Al loro spostarsi per via del vento, rimisi a posto i capelli con le mani. C’erano tanti altri aspetti che non ho esplicitato e che forse pesano ancora sull’opinione che Hikigaya ha del mio carattere. Ma nessuno dei due cercherà di far emergere queste verità, perché a entrambi risultano troppo scomode. E ci è scomodo scomodarci a vicenda. A un tratto, assume un tono di scusa.
- …Mi dispiace di aver agito da solo.
Devo per lo meno chiarire che l’accordo di svolgere i nostri compiti in modo diverso non mi disturba. Chiudo gli occhi e diniego lentamente per rassicurarlo.
- Non mi dà fastidio. Quello che fai individualmente non è qualcosa che io possa giudicare, tantomeno ne ho le competenze. A meno che…
Intensifico la stretta alla cinghia della mia borsa volontariamente per accumulare la forza necessaria. Spero con tutta me stessa che la risposta al mio dubbio sia quella. Lo so che qualunque indizio logico afferma inconfutabilmente il contrario, ma sono arrivata fino a questo punto, e voglio saperlo. Inclino leggermente la testa e lo osservo con la massima attenzione.
- Vuoi il mio permesso?
La sua espressione diventa confusa e mi accorgo che le sue carotidi sono più in rilievo rispetto a pochi secondi fa.
- …No, me ne stavo accertando.
La delusione non mi sfiora nemmeno. Ormai lo conosco e non posso aspettarmi che per lui abbia importanza il mio giudizio sulle sue scelte. Almeno, non quanta ne ha per me il suo sulle mie. Sorrido, chiedendomi se ci sia stato un momento che più degli altri mi ha fatto interessare a quello che pensa, a quello che vuole e a quello che prova. Lui mi guarda di nuovo.
- Ho capito. Se è così, non è necessario che ti scusi. Inoltre, lavorare con te metterà più a suo agio Isshiki.
Guardando il cielo coperto dalle nubi tinte di arancio dalle luci dell’area industriale sulla costa, riesco a parlare lentamente e senza dare l’impressione che quelle parole mi importino.
- Visto che sei tu, credo che sarai in grado di sistemare tutto. D’altronde, finora è sempre stato così.
Non posso cercare un errore che non esiste nel suo metodo perché io mi sono sempre sforzata di attenermi a quello che mi avrebbe potuto avvicinare ad Haruno. Se io fossi la professoressa Hiratsuka, gli avrei già attribuito la vittoria della nostra sfida.
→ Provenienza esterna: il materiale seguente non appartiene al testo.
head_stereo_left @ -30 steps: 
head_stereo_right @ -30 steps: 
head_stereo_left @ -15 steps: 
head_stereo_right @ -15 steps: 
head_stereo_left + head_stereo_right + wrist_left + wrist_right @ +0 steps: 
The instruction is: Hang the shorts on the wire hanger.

- Non che io abbia proprio risolto le questioni… E poi, è perché sono da solo che lo sto facendo per conto mio, è tutto.
Non si accorge di quanto valore abbia riuscire a portare avanti le decisioni nella propria maniera. Lui è libero, non ha dei canoni a cui deve stare attento costantemente per avvicinarsi ad un obiettivo. Neanche immagina quanto vorrei provare la sua vita. O condividerla.
- E lo stesso si può dire di te.
- Non è… vero.
Stringo le labbra inclinando il collo, che fa sempre più fatica a far passare l’aria lentamente, e le maniche del cappotto. Stavolta non posso farne a meno. Non sopporto che lui pensi che noi due siamo uguali in qualcosa che io cerco da tanto tempo senza riuscire a raggiungere. Non c’è nulla che io possa dire per rimediare a questa offesa. Vorrei che vedesse da solo quanto ho bisogno della sua complicità, del suo sostegno. E vorrei che mi aiuti a non averne più bisogno. Faccio uscire a stento le parole.
- È solo comportarsi come se ci si possa riuscire… come se si capisse tutto.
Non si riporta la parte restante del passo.